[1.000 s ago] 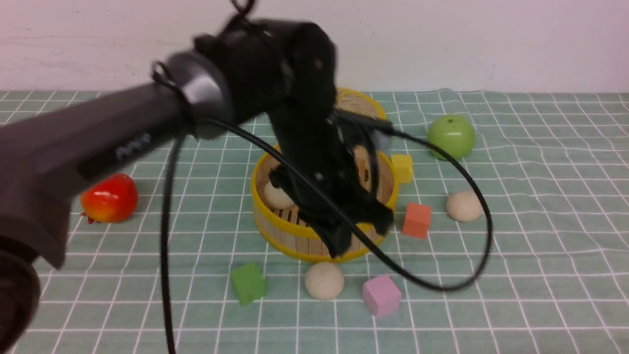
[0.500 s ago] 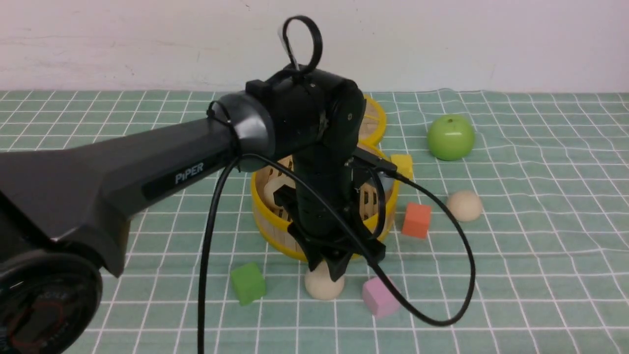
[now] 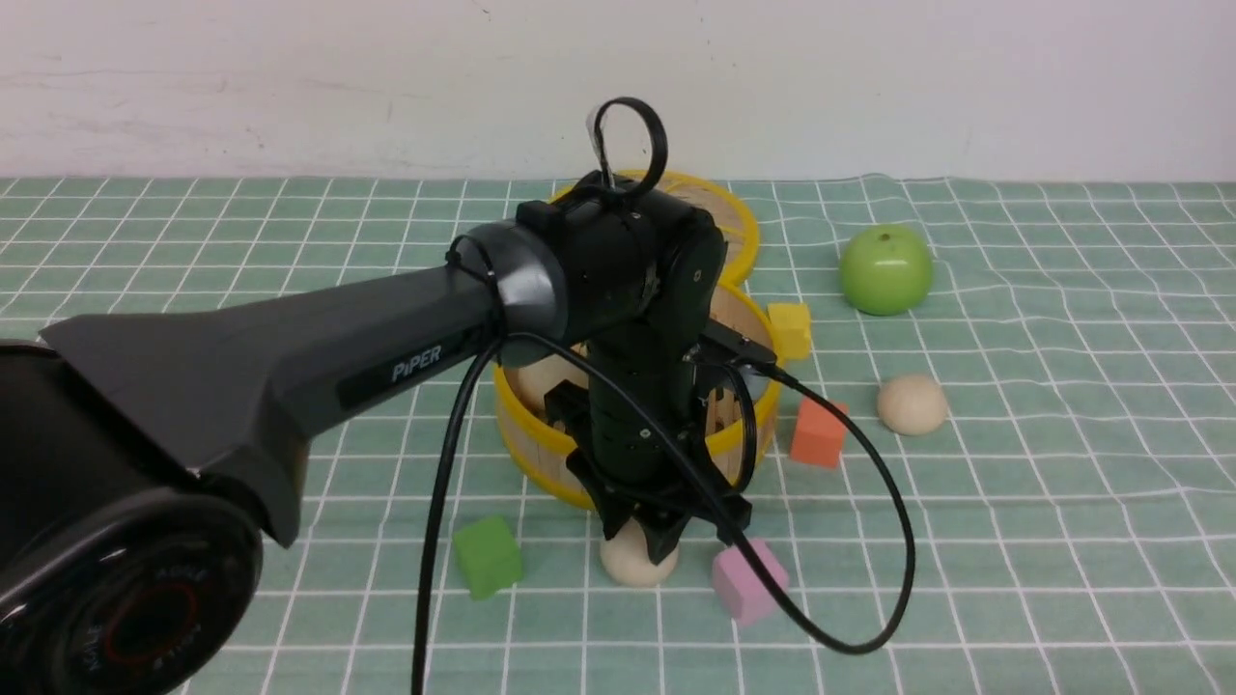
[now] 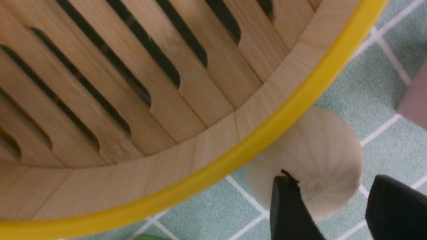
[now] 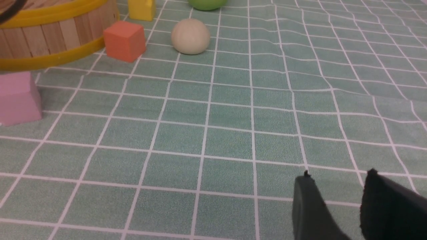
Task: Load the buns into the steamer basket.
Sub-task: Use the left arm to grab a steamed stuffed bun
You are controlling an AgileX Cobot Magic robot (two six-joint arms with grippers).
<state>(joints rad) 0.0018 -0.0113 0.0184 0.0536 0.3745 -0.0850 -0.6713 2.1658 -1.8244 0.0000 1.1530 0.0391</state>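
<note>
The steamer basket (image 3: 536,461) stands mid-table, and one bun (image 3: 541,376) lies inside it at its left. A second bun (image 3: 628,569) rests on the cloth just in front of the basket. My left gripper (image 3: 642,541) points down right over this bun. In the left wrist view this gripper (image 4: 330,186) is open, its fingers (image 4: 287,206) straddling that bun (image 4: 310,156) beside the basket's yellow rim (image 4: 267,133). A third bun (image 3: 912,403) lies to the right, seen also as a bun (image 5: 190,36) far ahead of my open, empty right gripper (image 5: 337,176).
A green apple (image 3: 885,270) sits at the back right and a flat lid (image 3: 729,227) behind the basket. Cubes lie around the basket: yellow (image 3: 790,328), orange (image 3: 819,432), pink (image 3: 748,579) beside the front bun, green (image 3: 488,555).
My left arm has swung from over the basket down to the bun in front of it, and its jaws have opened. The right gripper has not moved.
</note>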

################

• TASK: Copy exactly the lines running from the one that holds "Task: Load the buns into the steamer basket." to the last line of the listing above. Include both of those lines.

• TASK ANSWER:
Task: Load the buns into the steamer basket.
Sub-task: Use the left arm to grab a steamed stuffed bun
You are controlling an AgileX Cobot Magic robot (two six-joint arms with grippers).
<state>(joints rad) 0.0018 -0.0113 0.0184 0.0536 0.3745 -0.0850 -0.6713 2.1658 -1.8244 0.0000 1.1530 0.0391</state>
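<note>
The steamer basket (image 3: 536,461) stands mid-table, and one bun (image 3: 541,376) lies inside it at its left. A second bun (image 3: 628,569) rests on the cloth just in front of the basket. My left gripper (image 3: 642,541) points down right over this bun. In the left wrist view this gripper (image 4: 330,186) is open, its fingers (image 4: 287,206) straddling that bun (image 4: 310,156) beside the basket's yellow rim (image 4: 267,133). A third bun (image 3: 912,403) lies to the right, seen also as a bun (image 5: 190,36) far ahead of my open, empty right gripper (image 5: 337,176).
A green apple (image 3: 885,270) sits at the back right and a flat lid (image 3: 729,227) behind the basket. Cubes lie around the basket: yellow (image 3: 790,328), orange (image 3: 819,432), pink (image 3: 748,579) beside the front bun, green (image 3: 488,555).
My left arm has swung from over the basket down to the bun in front of it, and its jaws have opened. The right gripper has not moved.
</note>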

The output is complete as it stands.